My little sister, Madison (3 yrs old), was so excited to see me. She has noticed we have not been around for awhile and has been asking for us. She hugged me so tight, and then stepped back and patted my belly and said "Cayman in there?". I told her "No, Cayman's back laying in a bed sleeping." Her response was "Oh, I wanna go see her" in a very whiny voice. She passed her little screen health test so she was able to go in and see Cayman. She was very quiet and star-gazed while in the NICU, and once we left she looked at me and said "I love Cayman!" It was a sweet moment for me.

Pictures!!!

Just only a few hours before Cayman was born. I was so ready!Here's me and my big belly on the operating table.
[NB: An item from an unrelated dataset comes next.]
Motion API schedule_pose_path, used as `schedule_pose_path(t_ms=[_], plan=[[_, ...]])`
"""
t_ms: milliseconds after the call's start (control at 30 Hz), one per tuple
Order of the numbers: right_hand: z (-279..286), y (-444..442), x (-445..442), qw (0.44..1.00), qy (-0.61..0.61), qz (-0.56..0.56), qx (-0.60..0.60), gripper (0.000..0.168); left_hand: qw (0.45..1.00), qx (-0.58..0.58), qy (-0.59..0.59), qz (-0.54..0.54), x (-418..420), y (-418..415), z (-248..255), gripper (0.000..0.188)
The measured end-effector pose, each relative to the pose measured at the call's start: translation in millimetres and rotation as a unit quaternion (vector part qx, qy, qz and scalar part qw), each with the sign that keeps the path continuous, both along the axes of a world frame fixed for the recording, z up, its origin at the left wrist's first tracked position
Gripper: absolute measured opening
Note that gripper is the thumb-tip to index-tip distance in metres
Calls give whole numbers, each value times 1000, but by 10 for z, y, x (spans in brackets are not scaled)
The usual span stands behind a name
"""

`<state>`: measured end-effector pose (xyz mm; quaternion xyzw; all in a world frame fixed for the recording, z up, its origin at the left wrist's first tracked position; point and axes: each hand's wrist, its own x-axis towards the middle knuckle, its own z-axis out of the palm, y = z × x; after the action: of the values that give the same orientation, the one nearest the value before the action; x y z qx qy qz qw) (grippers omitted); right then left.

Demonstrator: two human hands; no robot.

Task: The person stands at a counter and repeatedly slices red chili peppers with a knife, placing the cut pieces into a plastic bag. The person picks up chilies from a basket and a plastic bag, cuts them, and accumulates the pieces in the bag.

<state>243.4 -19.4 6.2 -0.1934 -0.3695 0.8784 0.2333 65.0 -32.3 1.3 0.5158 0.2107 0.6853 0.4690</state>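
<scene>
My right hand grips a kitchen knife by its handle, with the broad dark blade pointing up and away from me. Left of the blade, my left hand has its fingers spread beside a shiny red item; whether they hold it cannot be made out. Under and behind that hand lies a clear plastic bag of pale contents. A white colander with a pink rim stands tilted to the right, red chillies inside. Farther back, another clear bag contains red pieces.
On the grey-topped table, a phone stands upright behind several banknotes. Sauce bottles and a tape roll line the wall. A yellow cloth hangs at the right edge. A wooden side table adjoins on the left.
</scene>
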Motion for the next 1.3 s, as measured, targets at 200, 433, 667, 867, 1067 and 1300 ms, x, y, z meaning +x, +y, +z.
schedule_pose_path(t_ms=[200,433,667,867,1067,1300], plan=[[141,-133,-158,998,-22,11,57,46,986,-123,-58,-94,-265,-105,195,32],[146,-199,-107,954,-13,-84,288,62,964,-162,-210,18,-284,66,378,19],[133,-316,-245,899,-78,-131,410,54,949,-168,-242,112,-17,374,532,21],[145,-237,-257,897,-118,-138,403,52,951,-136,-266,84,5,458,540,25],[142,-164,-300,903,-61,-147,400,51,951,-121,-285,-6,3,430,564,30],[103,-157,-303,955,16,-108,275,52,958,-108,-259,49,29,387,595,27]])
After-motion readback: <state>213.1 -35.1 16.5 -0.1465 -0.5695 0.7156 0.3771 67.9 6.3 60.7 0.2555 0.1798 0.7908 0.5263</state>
I remember having to force this smile...I was so uncomfortable!!
I was not trying to look like Mother Teresa...I was very cold in the operating room.
Cayman, right at birth! I love she came into the world with a smile on her face! Her APGAR scores were awesome....8/9!
Holding my baby for the first time!!

Daddy and Cayman bonded instantly!

One day old

She's a Buckeye fan! Daddy's making sure she's not being brainwashed here at U of M

The day after her belly surgery. She's such a trooper!

Sweet Little Baby Cayman..she's loves her hands up by her face. Even in all the ultrasounds she often could be seen striking this pose.